### AIM OF THE TASK
Will you quote precisely the lines that run from the top of the material below to the line containing "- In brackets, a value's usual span", both ends included?

### INFORMATION SUPPLIED
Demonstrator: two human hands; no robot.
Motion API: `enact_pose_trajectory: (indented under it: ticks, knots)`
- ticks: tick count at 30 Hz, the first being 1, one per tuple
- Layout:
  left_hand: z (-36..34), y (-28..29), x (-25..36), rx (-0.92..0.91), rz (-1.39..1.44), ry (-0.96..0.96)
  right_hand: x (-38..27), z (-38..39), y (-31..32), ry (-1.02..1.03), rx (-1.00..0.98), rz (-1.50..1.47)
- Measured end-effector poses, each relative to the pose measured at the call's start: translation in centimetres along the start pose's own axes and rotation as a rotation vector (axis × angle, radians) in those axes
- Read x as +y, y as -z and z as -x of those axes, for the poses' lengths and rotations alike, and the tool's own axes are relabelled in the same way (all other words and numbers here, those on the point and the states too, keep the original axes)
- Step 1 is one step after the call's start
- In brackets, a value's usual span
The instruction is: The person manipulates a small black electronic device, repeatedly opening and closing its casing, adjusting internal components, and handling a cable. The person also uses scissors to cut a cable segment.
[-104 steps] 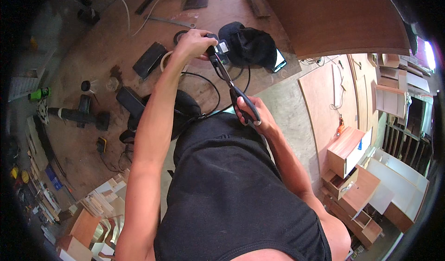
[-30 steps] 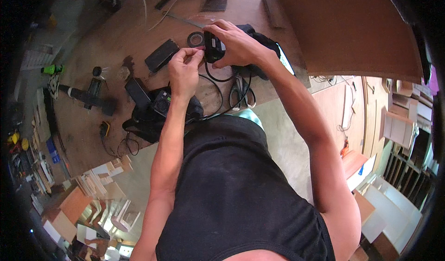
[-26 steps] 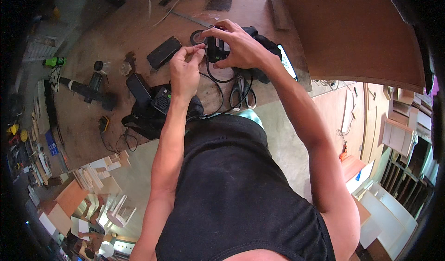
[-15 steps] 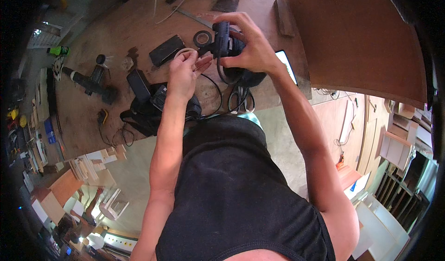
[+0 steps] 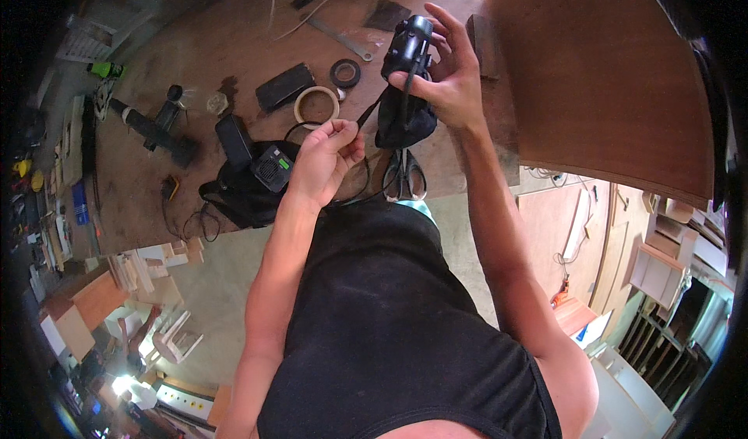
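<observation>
My right hand (image 5: 449,81) grips a small black device (image 5: 407,47) above the wooden workbench (image 5: 195,49), fingers wrapped around its body. A black strap (image 5: 372,112) runs from the device down to my left hand (image 5: 326,158), which pinches its end. A black pouch (image 5: 405,123) lies under my right hand, with scissors (image 5: 403,176) just below it near the bench edge.
On the bench lie a pale tape ring (image 5: 315,105), a black tape roll (image 5: 344,73), a black case (image 5: 284,87), a black bag with a battery pack (image 5: 249,174), a power tool (image 5: 156,127) and a metal ruler (image 5: 343,42). A large plywood sheet (image 5: 615,73) stands right.
My right hand has lifted the black device up and away from the bench. My left hand has dropped lower, drawing the strap taut between the hands.
</observation>
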State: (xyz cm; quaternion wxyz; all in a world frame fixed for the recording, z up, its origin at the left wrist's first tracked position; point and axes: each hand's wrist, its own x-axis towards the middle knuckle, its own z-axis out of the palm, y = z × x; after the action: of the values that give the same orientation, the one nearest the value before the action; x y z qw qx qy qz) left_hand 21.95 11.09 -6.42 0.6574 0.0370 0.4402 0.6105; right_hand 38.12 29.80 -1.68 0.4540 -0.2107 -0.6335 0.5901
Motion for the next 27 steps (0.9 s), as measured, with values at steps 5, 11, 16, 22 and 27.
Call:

### ANSWER FOR THIS EXERCISE
Demonstrator: two human hands; no robot.
Motion API: `enact_pose_trajectory: (indented under it: ticks, knots)`
- ticks: tick count at 30 Hz, the first being 1, one per tuple
- Layout:
  left_hand: z (-36..34), y (-28..29), x (-25..36), rx (-0.92..0.91), rz (-1.39..1.44), ry (-0.96..0.96)
  right_hand: x (-38..27), z (-38..39), y (-31..32), ry (-1.02..1.03), rx (-1.00..0.98), rz (-1.50..1.47)
- Measured end-effector poses, each relative to the pose measured at the call's start: translation in centimetres along the start pose's own axes and rotation as a rotation vector (axis × angle, radians) in those axes
- Read x as +y, y as -z and z as -x of those axes, for the poses' lengths and rotations alike, and the tool's own axes are relabelled in the same way (all other words and numbers here, those on the point and the states too, keep the original axes)
- Step 1 is one step after the call's start
- In brackets, a value's usual span

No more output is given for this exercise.